Walking into the August Wilson Theatre, which has been gutted and impressively transformed into a sexy nightspot called the Kit Kat Club, my immediate reaction was, “Wow. This is cool!”
Theater review
CABARET
Two hours and 45 minutes, with one intermission. At the August Wilson Theatre, 245 West 52nd Street.
The audience enters, not through the main doors, but via a seedy alleyway that’s bathed in green light, and each ticket buyer is handed a shot of schnapps. Not my first choice, but come taste the wine, come hear the band, come drink the schnapps.
We then wade around three lobbies, which are normally a bland means to a blander pinot grigio and a bathroom break, but have been turned into fabulous bars peppered with eclectic performers and seemingly stocked with France’s entire supply of Champagne.
Enjoy the buzz, because it wears off quickly. Once seated inside the similarly reconfigured theater space, the revival of John Kander and Fred Ebb’s classic musical “Cabaret, which opened Sunday night on Broadway, begins, and our response shifts a tad.
“Ow. This is cold.”
Director Rebecca Frecknall’s pitch-black production, starring Oscar-winner Eddie Redmayne as the Master of Ceremonies, has made the trip from London where it was rapturously received by critics (except for me).
And, thanks to the intoxicating atmosphere created by designer Tom Scutt and Redmayne’s meticulous and freakish performance, the show does not make for an unsatisfying night out in New York. There’s plenty to admire.
Yet the pricey bells and whistles distract from what is a so-so, overly dreary staging that is often undermined by its own overwrought machinations. Undeniably slick and handsome, this two-hour-and-forty-five-minute musical feels much longer than it should.
That’s because, bizarrely for a production that is so determined to get its audience wasted, it’s hesitant to have too much fun itself.
For instance, in this corroded vision of the show that’s set in 1930s Berlin, the Emcee and Kit Kat Club boys and girls appear to be complicit with the Nazis.
That depressing scenario, however plausible, presents a major structural problem: If we fly directly into hell, where, then, does that give American writer Cliff Bradshaw (Ato Blankson-Wood) and quirky English songstress Sally Bowles (Gayle Rankin) to go?
Exactly nowhere.
Life is certainly a cabaret during the iconic opener “Willkommen,” exuberantly choreographed by Julia Cheng and giddily performed by Redmayne and the boisterous ensemble. For five minutes, there’s nowhere else you’d rather be.
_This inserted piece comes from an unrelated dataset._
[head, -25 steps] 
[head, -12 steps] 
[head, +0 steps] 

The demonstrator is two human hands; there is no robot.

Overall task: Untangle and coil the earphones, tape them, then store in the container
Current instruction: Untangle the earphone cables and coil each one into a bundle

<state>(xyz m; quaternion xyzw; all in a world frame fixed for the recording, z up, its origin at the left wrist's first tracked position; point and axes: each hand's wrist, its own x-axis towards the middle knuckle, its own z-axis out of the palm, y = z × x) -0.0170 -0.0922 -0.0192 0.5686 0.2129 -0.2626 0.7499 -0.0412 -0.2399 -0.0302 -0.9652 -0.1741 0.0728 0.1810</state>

After that winner, all of Kander and Ebb’s delectable numbers in the first half, such as “Don’t Tell Mama,” “Mein Herr” and “Two Ladies,” lean sinister and without much comedy. They’re downers.
We are lucky, though, to have a wonderful Fraulein Schneider, Cliff’s no-nonsense landlady, and Herr Schultz, the Jewish fruit vendor who woos her, in Bebe Neuwirth and Steven Skybell.
Neuwirth’s “What Would You Do?” destroys us, as it should.
Unlike our Cliff and Sally, Neuwirth and Skybell create a perceivable romance.
Sally is a notoriously tough part that’s open to myriad interpretations. If anybody else behaved like her, they’d be annoying, but she gets by on blinding charm and a pipe dream of a better life that will never happen.
Rankin overflows with charisma, but her character is not fully formed yet. Right now, she’s all eccentricity and no depth. Although the Scottish actress sings the title number well, it’s a puzzle to figure out what she’s trying to say with it.
Rankin and Blankson-Wood, whose performance is textureless, have no chemistry. They’re a pair of acquaintances who might chat over vodka sodas at Barracuda in Chelsea. And our feelings toward the frightful disintegration of their lives echo the title of a famous song from this show: “I Don’t Care Much.”
Redmayne’s Emcee is sure to divide opinion. Just as New York audiences will have trouble shaking their love of Sam Mendes’ ingenious revival that ran on Broadway for years, so too will they struggle to forget Alan Cumming in the role. Not to mention Joel Grey in the film.
But, dressed like a demon clown, Redmayne — long an excellent stage actor — makes the part very much his own. He’s creepy and has the smiling stalker stare of a horror movie serial killer. And still we’re pleased whenever he’s around.
If only he was in a better “Cabaret.”
All Frecknall needed to do was pay attention to the two most telling lines the Emcee says that bookend the show.
“So, life is disappointing? Forget it,” he gleefully proclaims during “Willkommen.” We have no troubles here!”
Then, at the end while the world is on fire, the man solemnly asks, “Where are your troubles now? Forgotten? I told you so.”
At this “Cabaret,” nobody ever forgets their troubles, onstage or off.